Tuning hyperparameters for random forests

Tl;dr

• Random forests are great as baseline models, better than GBDTs like xgboost/ lightgbm/ catboost.
• The other side of the coin: don’t expect a lot of improvement from tuning random forests.
• When tuning hyperparameters, choose at least one to explore bagging, one to explore subspace sampling, and one (preferably two) to control model complexity.
• Most papers on this have flaws. This essay is an interim report on the WIP benchmark we are doing.

Are Random Forests still relevant?

In A Comparative Analysis of XGBoost¹, the authors analyzed the gains from doing hyperparameter tuning on 28 datasets (classification tasks). scikit-learn’s RandomForestClassifier, with default hyperparameter values, * did better than xgboost models (default hyperparameter values) in 17/28 datasets (61%)², and * did better than tuned xgboost models (trained on 3840 hyperparameter configurations) in 9/28 datasets (32%)³.

¹ Bentéjac, Candice, Anna Csörgő, and Gonzalo Martínez-Muñoz. “A Comparative Analysis of XGBoost.” arXiv preprint arXiv:1911.01914 (2019).

² Table 3 in[^1], a cleaned-up version can be found here

³ Table 3 in[^1], a cleaned-up version can be found here

⁴ page 19, https://www.kaggle.com/kaggle-survey-2020

Random forests are great baseline models - it’s hard to train a poorly performing random forest. With xgboost/ lightgbm/ catboost, you not only have to tune more hyperparameters to get good results, but you also have to tune the number of trees in the ensemble, adding a lot of runtime to your experiments (you barely have to tune the number of trees in a random forest). There is a reason why random forests are more popular than more-advanced GBDT and variants (as implemented in xgboost/ lightgbm/ catboost)⁴.

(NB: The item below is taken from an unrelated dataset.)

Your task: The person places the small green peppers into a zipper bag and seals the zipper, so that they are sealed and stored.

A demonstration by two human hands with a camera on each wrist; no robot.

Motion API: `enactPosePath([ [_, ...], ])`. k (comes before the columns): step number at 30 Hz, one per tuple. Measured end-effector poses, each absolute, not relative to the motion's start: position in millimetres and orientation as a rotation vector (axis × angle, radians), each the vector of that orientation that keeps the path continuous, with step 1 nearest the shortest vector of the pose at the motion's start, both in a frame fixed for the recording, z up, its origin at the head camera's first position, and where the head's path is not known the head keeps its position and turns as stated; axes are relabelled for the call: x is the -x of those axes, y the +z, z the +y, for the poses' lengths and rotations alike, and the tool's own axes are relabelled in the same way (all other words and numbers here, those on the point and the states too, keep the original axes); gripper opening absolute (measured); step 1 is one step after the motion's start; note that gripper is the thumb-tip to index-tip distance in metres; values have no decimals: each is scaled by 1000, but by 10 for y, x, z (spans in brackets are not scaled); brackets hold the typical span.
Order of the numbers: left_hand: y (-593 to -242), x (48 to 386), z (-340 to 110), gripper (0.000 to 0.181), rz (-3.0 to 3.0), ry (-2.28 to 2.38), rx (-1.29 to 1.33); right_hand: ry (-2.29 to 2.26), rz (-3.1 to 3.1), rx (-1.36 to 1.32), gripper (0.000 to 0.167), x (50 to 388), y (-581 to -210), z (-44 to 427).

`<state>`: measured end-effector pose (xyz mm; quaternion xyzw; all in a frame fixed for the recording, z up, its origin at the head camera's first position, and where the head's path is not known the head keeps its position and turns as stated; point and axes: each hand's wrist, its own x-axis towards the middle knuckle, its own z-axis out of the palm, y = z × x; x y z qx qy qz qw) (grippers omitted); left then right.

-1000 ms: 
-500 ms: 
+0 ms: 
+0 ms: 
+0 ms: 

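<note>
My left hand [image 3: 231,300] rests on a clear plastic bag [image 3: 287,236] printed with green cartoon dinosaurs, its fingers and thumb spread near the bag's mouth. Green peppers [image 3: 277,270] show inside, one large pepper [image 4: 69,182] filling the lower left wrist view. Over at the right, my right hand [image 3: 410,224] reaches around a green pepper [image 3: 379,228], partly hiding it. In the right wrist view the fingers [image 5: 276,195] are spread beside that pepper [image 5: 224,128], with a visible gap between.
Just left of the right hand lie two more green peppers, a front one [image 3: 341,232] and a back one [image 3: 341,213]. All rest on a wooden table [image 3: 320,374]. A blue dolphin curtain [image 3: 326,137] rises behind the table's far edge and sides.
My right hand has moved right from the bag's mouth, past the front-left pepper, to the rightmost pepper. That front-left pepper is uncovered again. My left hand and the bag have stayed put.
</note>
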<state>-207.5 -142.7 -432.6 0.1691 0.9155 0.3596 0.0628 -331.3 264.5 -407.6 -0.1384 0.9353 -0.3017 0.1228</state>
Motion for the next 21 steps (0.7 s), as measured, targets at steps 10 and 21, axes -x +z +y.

So while GBDTs are great for kaggle competitions, random forests are an integral part of the practising data scientist’s toolbox.

Why this essay?

Random forests have a reputation for not being very tunable: while the default values of hyperparameters will often produce a good enough random forest, on the downside tuning a lot of parameters does not produce a lot of improvements in model performance.

The typical implementation of random forests has too many parameters for us to tune all of them together, and the gain from doing so is not expected to be significant anyway. In the wild, we see all sorts of subsets of the hyperparameters being tuned, without much empirical sense behind it.

We haven’t found any concise overview of best practices for tuning hyperparameters for random forests, so we wrote one. If you know of such a guide, please let us know @dataBiryani. Besides, we wanted to run our own experiments to validate the papers we read. Some of those experiments are included in the accompanying repo⁵.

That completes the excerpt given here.